Читала она хорошо, даже очень хорошо, Грищенко понимал это. Но была аномалия, которая вроде бы и подчиняла себе, и покоряла, и все же воспринималась как аномалия, а не норма. Она читала, и никто не осмеливался ее прервать: ни преподавательница сценречи, ни Кирилл, ни, тем более, сам Грищенко. Почему–то он боялся этой Чудаковой.
— Еще чего? — спросил Покровский, когда она дочитала до конца.
— А чего? — вопросом ответила она. — Что–нибудь потише…
— Могу Блока. «Девушка пела в церковном хоре».
И она читала Блока. Грищенко смотрел на ее сутулую фигуру, на стоптанные туфли, в которых она не постеснялась явиться на консультацию, на юбку, которая сползла куда–то на бедра, потому что была ей велика. Он отмечал все эти ее недостатки, пытался возмутиться ее расхлябанностью и неряшеством и — не мог.

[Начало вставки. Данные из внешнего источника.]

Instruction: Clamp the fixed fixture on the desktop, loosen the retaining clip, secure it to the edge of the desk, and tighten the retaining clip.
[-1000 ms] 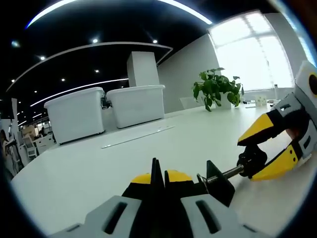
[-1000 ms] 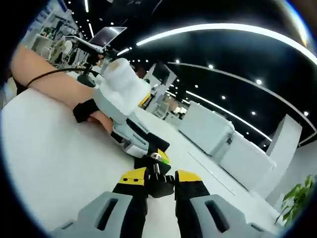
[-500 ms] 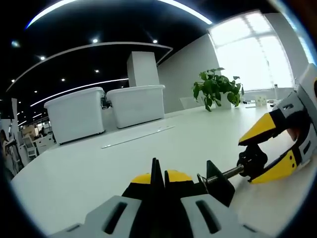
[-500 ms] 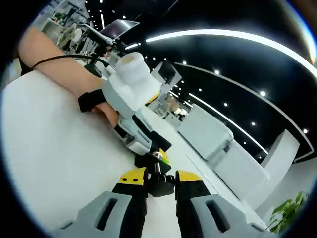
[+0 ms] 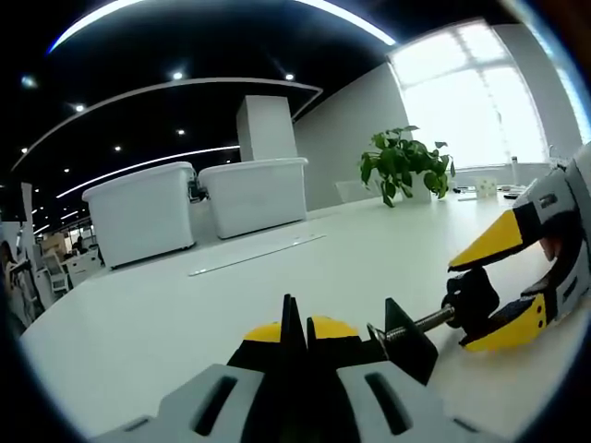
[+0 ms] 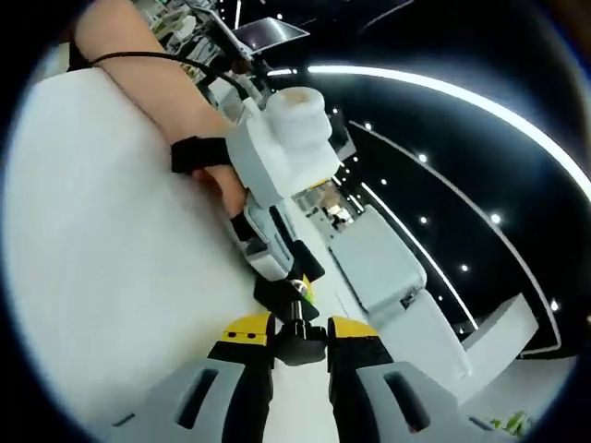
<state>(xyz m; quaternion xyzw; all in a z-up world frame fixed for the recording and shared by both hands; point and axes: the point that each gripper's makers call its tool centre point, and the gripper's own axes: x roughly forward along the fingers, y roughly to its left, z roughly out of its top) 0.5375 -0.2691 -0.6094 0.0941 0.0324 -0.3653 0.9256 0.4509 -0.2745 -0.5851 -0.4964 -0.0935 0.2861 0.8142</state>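
Black clamp fixture point(image 5: 406, 343) sits on the white desk point(image 5: 185, 323), right in front of you; its screw point(image 5: 427, 322) runs out to a black knob point(image 5: 471, 297). Your left gripper point(image 5: 297, 334) has jaws shut tight on the fixture body; your right gripper point(image 6: 298, 330) pinches the knob point(image 6: 297, 343), yellow tips close around it w/ only the knob between. Behind: two white bins point(image 5: 194, 208) & a potted plant point(image 5: 404, 166) near the window.

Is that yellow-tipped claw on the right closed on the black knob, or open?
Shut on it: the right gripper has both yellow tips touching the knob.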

Вместо этого он видел прекрасную девушку в белом платье.
Она дочитала.
— Басню! — резко крикнул ей совершенно проснувшийся Покровский.
— Нету, — ответила она.
— Ты что же, даже «Ворону и лисицу» не знаешь?

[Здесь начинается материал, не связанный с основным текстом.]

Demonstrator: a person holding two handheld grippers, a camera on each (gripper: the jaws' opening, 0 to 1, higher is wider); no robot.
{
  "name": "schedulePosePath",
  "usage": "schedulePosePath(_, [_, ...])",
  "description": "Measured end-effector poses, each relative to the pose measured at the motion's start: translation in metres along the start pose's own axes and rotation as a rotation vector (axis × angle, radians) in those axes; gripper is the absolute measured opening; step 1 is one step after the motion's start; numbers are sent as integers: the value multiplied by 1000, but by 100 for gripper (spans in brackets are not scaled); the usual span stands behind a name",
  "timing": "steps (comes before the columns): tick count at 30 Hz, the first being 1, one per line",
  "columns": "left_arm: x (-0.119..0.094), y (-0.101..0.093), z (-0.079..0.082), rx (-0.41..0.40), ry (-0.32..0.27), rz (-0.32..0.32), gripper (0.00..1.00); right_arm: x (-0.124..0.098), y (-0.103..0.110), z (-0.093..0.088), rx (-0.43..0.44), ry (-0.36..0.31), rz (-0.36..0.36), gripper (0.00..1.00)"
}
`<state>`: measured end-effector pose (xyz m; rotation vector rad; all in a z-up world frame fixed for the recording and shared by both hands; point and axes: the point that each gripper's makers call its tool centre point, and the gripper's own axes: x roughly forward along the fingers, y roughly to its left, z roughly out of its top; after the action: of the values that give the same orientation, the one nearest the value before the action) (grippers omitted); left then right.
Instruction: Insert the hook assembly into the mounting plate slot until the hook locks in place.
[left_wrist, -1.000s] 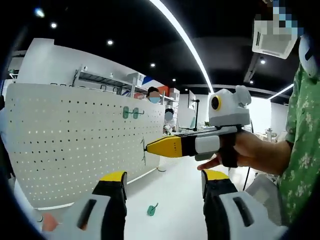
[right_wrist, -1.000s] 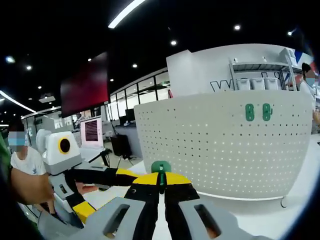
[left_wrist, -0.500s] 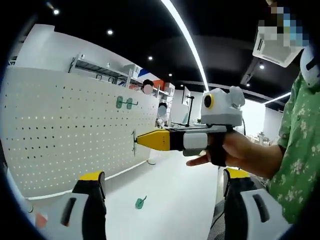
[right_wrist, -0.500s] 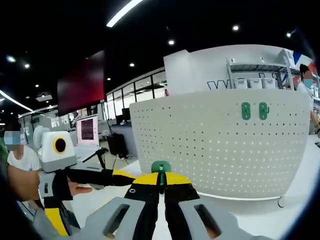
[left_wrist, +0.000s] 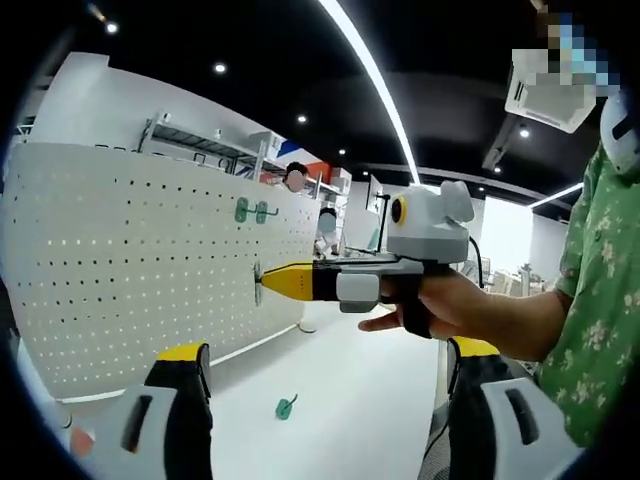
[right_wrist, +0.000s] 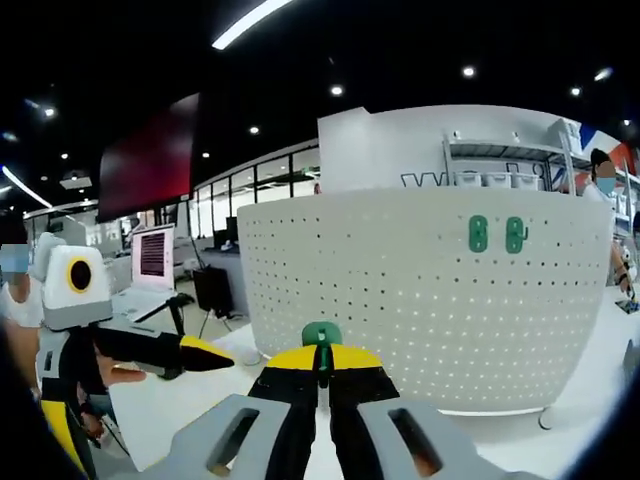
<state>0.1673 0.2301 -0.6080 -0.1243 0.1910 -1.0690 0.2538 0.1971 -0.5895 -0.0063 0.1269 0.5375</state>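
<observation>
**Hook at the board's face, not yet seated**

The right claw (right_wrist: 321, 362) is clenched on a green hook (right_wrist: 322, 336), whose head stands up just past the yellow tips. Straight ahead along the claw's axis rises the white pegboard (right_wrist: 420, 300), the mounting plate. In the left gripper view the right claw (left_wrist: 263, 282) lies level with its long axis pointing into the pegboard (left_wrist: 130, 270), and the hook (left_wrist: 257, 285) at its tip looks touching or just short of the holes; which one I cannot tell. Two green hooks (left_wrist: 250, 210) already hang higher up. A spare hook (left_wrist: 287, 407) lies on the white surface (left_wrist: 340, 400). The left claw (left_wrist: 325, 365) is released, jaws well apart, holding nothing. The right hand is clearly nearer; a straight push along the axis seems due.
</observation>
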Motion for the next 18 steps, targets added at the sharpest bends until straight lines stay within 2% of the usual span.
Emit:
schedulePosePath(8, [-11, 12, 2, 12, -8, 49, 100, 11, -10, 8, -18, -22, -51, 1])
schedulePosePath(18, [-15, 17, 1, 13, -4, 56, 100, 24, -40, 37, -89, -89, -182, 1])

— Почему, знаю… Крылов. «Ворона и лисица». Впервые Грищенко слышал, чтоб так читали «Ворону и лисицу». Она не изображала ни ворону, ни лисицу, а рассказывала про них историю почти с отвращением, как совершенно бесполезное что–то, обреченное на непонимание. Дескать, все мы это знаем, но от нашего знания ничего не изменится, и лесть по–прежнему будет вынуждать нас открывать клюв и каркать во все горло.
— Почему так читала? — протелеграфировал Покровский.
— Крылов писал лежа, — ответила Чудакова.
— Откуда знаешь? — заорал Покровский.
— Да все знают, — ответила она.
Эти двое отлично понимали друг друга. Знали, о чем речь. И Грищенко впервые в жизни подумал, разрешил себе подумать, что Покровский, может быть, и не притворщик, и не старый пень, и не…
— А ну, подтяни юбку, выпрями спину, — сказал молчавший доселе старик Кох. — Что ты ходишь, будто ждешь тычка в горб?.. Пройдись туда–сюда. Бегом! По кругу. Ну, Буратино!!!
— Бегать не буду, — глухо сказала Чудакова.